Proses kampanye untuk mencari warga pemakai aplikasi ini akan dijalankan oleh IIS UGM bersama Badan Penanggulangan Bencana Daerah (BPBD) DIY dan Palang Merah Indonesia (PMI) DIY. "Keberadaan komunitas pemakai yang menyebar menentukan kualitas data sistem ini," ujar Novan.
Peneliti bencana dari Revitalizing and Enriching Society through Pluralism, Equity, and Cultural Transformation (Respect) Universitas Osaka, Jepang, Stefano Tsukamoto merupakan penggagas sistem ini. Menurut dia meskipun menjanjikan pola pengumpulan data yang sistematis dengan pemetaan geografis jelas, sistem ini hanya bersifat pelengkap. "Karena berbasis jaringan GSM dan CDMA serta tephon pintar," ujar dia.
Menurut Stefano keberadaan sistem ini akan membantu menyempurnakan pengorganisasian data efek bencana yang selema ini ada di pemerintahan lokal maupun pusat. Stefano mengatakan sudah banyak meneliti sistem informasi kebencanaan banyak negara, termasuk Indonesia dan Jepang, yang kelemahan utamanya tidak memiliki koneksi antar sektor yang kuat. "Koneksi data antara pemerintah lokal dengan pemerintah lokal lain dan pemerintah pusat sering tidak terhubung, semua berjalan sendiri-sendiri," ujar dia.
Kondisi ini, menurut Stefano membuat kebijakan penanganan bencana tidak bisa cepat dilakukan. Apalagi, kesalahan data kerap memicu salah penerapan kebijakan. "Sistem informasi yang sedang kami bangun bisa mengatasi kelemahan ini," ujar dia.

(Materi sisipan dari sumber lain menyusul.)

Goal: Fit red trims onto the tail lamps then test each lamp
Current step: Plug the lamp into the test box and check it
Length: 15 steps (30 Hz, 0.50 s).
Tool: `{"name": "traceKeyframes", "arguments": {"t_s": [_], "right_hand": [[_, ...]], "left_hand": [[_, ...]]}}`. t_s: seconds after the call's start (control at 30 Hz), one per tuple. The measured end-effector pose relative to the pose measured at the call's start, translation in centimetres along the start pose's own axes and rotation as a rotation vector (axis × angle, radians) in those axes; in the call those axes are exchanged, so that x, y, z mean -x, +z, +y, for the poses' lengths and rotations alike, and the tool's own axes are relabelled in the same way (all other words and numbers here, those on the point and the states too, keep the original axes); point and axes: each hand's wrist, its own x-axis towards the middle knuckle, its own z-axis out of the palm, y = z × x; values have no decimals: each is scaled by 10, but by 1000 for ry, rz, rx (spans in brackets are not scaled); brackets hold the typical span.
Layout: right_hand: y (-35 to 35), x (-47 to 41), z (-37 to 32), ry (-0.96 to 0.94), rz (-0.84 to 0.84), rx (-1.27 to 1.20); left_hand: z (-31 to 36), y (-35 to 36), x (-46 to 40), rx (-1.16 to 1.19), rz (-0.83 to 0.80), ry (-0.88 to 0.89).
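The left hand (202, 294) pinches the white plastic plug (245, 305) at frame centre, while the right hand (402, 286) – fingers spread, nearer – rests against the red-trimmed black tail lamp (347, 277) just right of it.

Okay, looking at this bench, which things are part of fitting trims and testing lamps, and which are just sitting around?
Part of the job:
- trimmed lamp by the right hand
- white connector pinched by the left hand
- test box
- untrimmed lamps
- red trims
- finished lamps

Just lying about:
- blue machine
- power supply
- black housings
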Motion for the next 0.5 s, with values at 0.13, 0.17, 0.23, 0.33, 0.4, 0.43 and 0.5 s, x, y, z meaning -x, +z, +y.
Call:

Di tempat yang sama, Danang Syamsu Rizal, Manajer mengendalian operasi BPBD DIY menilai sistem informasi ini bermanfaat memperbaiki kebijakan penanganan bencana. Menurut dia keunggulannya karena data yang masuk bisa langsung dipetakan asal lokasi geografisnya. "Ketika erupsi merapi 2010 dulu, banyak data masuk tapi susah jadi dasar kebijakan karena susah dipetakan lokasi geografisnya," kata Danang.